There will be a meeting tomorrow.(明日、会議があります)
There might be a mistake in the report.(報告書に間違いがあるかもしれません)
3. 完了形を使う(There has been / There have been)
「ずっと~という状態がある」「最近~があった」という継続や完了を表します。
There has been an accident.(事故が起きました/今、事故があった状態です)
「There is / are」を使うべき時と、使ってはいけない時
この構文には、実は強力なルールがあります。
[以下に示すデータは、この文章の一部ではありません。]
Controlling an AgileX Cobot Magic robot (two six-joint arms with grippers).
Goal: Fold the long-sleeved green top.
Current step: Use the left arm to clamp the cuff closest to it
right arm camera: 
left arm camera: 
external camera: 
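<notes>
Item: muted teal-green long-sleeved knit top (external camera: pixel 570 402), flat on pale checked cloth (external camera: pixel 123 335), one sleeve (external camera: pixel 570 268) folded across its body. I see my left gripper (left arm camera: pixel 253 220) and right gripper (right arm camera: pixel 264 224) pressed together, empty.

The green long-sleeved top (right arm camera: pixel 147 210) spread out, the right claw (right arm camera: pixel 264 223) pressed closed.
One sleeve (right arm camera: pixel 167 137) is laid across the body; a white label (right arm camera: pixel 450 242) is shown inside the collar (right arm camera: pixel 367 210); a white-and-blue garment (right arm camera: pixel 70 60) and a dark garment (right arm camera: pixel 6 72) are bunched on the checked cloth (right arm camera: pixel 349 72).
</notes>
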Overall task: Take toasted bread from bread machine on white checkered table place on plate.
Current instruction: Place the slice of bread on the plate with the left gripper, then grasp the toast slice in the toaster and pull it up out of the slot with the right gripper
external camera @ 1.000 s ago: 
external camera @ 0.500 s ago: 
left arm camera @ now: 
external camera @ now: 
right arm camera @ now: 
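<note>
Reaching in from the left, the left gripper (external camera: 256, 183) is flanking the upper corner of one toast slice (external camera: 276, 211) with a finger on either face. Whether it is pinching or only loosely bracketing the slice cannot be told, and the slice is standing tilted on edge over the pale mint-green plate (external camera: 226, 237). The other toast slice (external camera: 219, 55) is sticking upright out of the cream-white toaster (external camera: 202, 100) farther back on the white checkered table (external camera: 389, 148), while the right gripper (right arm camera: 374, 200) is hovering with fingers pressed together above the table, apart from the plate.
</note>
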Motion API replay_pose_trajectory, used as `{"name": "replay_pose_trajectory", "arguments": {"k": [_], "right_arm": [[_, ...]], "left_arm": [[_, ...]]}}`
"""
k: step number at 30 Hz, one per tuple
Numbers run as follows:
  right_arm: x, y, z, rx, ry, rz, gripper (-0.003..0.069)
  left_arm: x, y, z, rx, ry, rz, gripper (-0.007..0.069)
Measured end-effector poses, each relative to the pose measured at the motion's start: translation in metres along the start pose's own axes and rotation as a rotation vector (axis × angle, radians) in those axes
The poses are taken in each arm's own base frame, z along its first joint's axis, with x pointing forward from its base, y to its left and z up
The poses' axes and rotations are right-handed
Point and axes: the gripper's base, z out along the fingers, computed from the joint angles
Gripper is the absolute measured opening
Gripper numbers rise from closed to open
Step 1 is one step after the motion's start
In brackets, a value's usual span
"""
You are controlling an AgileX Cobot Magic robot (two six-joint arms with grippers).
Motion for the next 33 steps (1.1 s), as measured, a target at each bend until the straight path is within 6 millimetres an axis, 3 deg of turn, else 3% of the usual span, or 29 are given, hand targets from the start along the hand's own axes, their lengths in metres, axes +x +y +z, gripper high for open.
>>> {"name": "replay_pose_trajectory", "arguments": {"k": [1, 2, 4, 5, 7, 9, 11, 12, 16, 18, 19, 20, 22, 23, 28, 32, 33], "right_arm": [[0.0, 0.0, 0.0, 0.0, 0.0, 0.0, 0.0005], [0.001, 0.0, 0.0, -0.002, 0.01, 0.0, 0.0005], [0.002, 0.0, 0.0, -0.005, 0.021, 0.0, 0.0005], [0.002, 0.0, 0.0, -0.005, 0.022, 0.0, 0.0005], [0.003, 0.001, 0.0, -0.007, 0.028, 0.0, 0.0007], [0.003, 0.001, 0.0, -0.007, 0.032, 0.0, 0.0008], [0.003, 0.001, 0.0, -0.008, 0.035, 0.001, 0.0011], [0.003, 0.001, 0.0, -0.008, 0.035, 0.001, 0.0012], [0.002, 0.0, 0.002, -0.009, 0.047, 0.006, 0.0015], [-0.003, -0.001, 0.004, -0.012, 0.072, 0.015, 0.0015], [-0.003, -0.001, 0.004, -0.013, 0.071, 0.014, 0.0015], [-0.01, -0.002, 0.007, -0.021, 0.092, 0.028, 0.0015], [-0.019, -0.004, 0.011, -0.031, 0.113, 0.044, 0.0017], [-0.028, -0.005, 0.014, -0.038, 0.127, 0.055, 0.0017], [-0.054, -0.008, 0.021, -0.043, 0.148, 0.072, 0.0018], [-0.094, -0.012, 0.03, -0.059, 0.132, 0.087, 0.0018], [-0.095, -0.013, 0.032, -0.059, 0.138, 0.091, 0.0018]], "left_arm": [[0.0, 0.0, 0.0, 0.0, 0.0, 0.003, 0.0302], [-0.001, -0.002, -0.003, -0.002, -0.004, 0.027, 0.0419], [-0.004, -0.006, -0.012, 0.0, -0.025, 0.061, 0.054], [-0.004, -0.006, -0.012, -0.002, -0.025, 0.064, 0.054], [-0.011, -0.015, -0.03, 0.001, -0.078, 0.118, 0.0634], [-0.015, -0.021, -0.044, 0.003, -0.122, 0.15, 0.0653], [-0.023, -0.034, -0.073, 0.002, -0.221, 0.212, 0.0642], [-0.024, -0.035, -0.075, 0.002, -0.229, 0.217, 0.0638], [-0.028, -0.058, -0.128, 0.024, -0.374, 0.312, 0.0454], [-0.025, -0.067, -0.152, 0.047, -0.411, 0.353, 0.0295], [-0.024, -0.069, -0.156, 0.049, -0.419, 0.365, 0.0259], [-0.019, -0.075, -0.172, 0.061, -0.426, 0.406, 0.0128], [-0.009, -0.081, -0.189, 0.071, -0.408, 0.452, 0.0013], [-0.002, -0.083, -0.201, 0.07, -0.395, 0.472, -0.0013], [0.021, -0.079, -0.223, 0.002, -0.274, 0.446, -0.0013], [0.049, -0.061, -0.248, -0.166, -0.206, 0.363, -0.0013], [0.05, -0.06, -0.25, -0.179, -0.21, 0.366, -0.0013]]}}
それは「聞き手が知らない新しい情報を出すときに使う」という点です。
〇 使うのが適切なケース(新情報)
There is a new cafe near the station.
(駅の近くに(知らないと思うけど)新しいカフェがあるよ)
× 使ってはいけないケース(既知の情報)
すでに話題に上がっているものや、「私の母」のように特定されているものには使いません。
× There is my mother in the kitchen.
〇 My mother is in the kitchen.
特定の「その人」や「その物」がどこにいるかを言うときは、通常の「主語 + 動詞 + 場所」の語順が自然です。この使い分けができるようになると、英語の響きが格段にナチュラルになります。
否定文と疑問文の作り方
倒置構文であっても、否定文や疑問文の作り方は通常の「be動詞」のルールと同じです。
否定文:There is not (isn't) / There are not (aren't)
何もないことを強調したいときは「any」を組み合わせるのが一般的です。
There isn't any milk in the fridge.(冷蔵庫に牛乳は一滴もありません)
疑問文:Is there ...? / Are there ...?
「~はありますか?」と尋ねる際、文頭の「There」と「be動詞」をひっくり返します。
Is there a bank nearby?(近くに銀行はありますか?)
Are there any questions?(何か質問はありますか?)
まとめ:存在を伝える「導入の合図」を使いこなそう
「There is / There are」の構文は、単なる暗記対象ではなく、「新情報を相手の意識の中にスッと入れるための舞台装置」です。
倒置によって新情報を後ろに配置し、強調する。
後ろに来る主語の数に合わせて is と are を使い分ける。
特定の既知の情報(my, the, 人名など)には使わない。
この3つのポイントを意識するだけで、あなたの英語はより正確で、伝わりやすいものに変わります。日々の学習や英会話の中で、ぜひ「新しい情報を紹介する合図」としてこの倒置構文を活用してみてください。
英語の語順の面白さを理解すると、読解もスピーキングももっと楽しくなるはずです。小さな疑問を一つずつ解決して、自信を持って英語を使っていきましょう!